Beneath this instruction is a block of data; output from it exactly the lines that run from the one containing "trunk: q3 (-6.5" through the one containing "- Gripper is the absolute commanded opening", inclusive.
::::
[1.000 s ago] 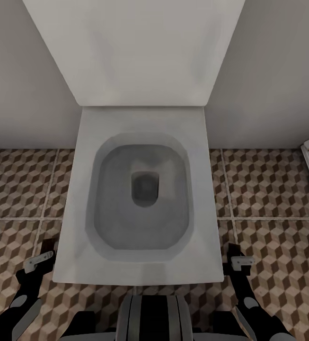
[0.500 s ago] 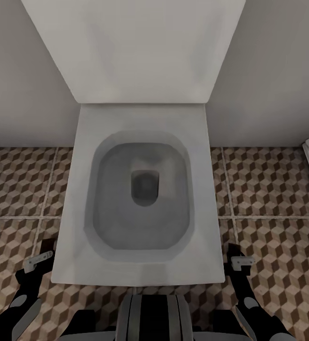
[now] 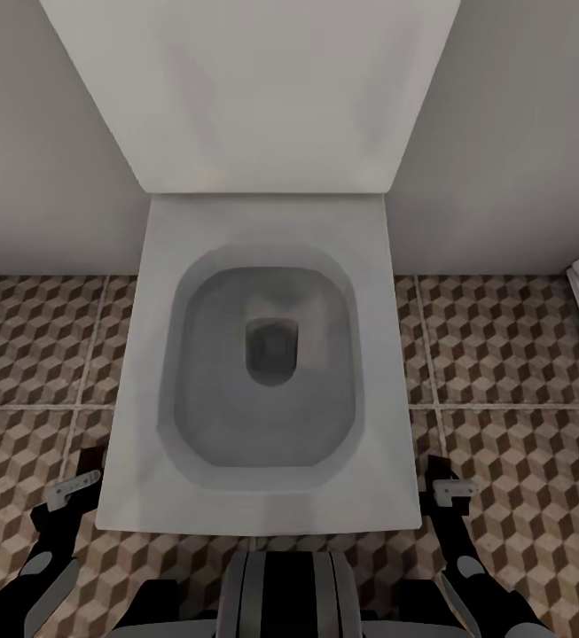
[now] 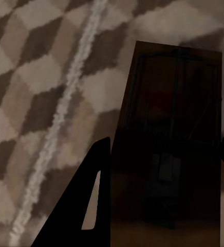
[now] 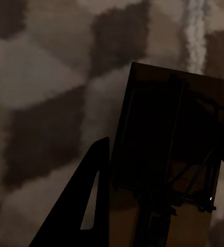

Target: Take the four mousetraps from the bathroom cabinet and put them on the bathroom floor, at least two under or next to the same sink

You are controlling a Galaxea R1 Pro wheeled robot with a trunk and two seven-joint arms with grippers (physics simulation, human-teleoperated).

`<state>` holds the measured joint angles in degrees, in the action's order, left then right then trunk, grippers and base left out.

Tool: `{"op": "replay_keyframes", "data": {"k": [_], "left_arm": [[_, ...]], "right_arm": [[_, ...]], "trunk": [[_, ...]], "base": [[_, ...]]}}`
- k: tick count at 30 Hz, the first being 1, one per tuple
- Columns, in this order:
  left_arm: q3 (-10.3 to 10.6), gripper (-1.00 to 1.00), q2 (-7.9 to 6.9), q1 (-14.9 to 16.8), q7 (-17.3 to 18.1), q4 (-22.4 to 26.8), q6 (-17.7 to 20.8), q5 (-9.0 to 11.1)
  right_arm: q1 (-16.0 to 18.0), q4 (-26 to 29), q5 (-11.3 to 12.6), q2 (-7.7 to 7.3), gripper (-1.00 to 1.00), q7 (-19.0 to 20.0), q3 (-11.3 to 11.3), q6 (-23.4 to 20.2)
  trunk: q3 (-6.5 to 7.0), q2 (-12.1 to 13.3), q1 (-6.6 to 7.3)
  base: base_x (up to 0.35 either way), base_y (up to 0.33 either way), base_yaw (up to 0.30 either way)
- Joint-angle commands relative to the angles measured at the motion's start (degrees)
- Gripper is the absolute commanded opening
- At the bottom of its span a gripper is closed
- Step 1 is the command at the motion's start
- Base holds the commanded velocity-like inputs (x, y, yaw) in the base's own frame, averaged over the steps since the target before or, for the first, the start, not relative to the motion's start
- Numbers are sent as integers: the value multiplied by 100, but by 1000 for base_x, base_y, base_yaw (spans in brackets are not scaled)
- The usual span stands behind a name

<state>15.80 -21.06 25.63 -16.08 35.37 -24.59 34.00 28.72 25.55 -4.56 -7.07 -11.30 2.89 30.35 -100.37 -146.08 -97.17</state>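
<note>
Cube-patterned bathroom floor (image 3: pixel 502 354) tiles spread on both sides of a white toilet (image 3: pixel 258 496), whose bowl holds only a dark drain and whose lid stands raised against the pale wall (image 3: pixel 502 133). Left gripper (image 3: pixel 81 474) hangs just beside the toilet's near corner, clamped on a dark-brown mousetrap (image 4: pixel 171 154) between its fingers. Right gripper (image 3: pixel 444 478) hangs at the opposite corner, likewise closed on a second mousetrap (image 5: pixel 171 149) above the tiles.
</note>
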Motion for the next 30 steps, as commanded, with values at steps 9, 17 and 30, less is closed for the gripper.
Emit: {"op": "replay_keyframes", "data": {"k": [9, 17, 30], "left_arm": [[62, -100, 39, 3, -63, -40, -9, 11], [62, -100, 41, 3, -39, -64, -21, 10], [37, -100, 14, 3, -35, -65, -46, 8]], "right_arm": [[2, -3, -36, -5, -100, -39, 28, 4], [2, -3, -36, -5, -100, -39, 31, 1], [2, 0, -45, -5, -100, -48, 36, -2]], "trunk": [[-3, -1, 1], [-3, -1, 1], [-3, -1, 1]], "base": [[0, 0, 0], [0, 0, 0], [0, 0, 0]]}}
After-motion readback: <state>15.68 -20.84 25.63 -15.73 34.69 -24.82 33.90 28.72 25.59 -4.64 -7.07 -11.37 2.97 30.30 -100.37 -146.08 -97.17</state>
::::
## OUTPUT FOR THIS TASK
  trunk: q3 (-6.5 to 7.0), q2 (-12.1 to 13.3), q1 (-6.6 to 7.3)
  base: base_x (up to 0.35 either way), base_y (up to 0.33 either way), base_yaw (up to 0.30 either way)
- Joint-angle commands relative to the angles measured at the motion's start (degrees)
- Gripper is the absolute commanded opening

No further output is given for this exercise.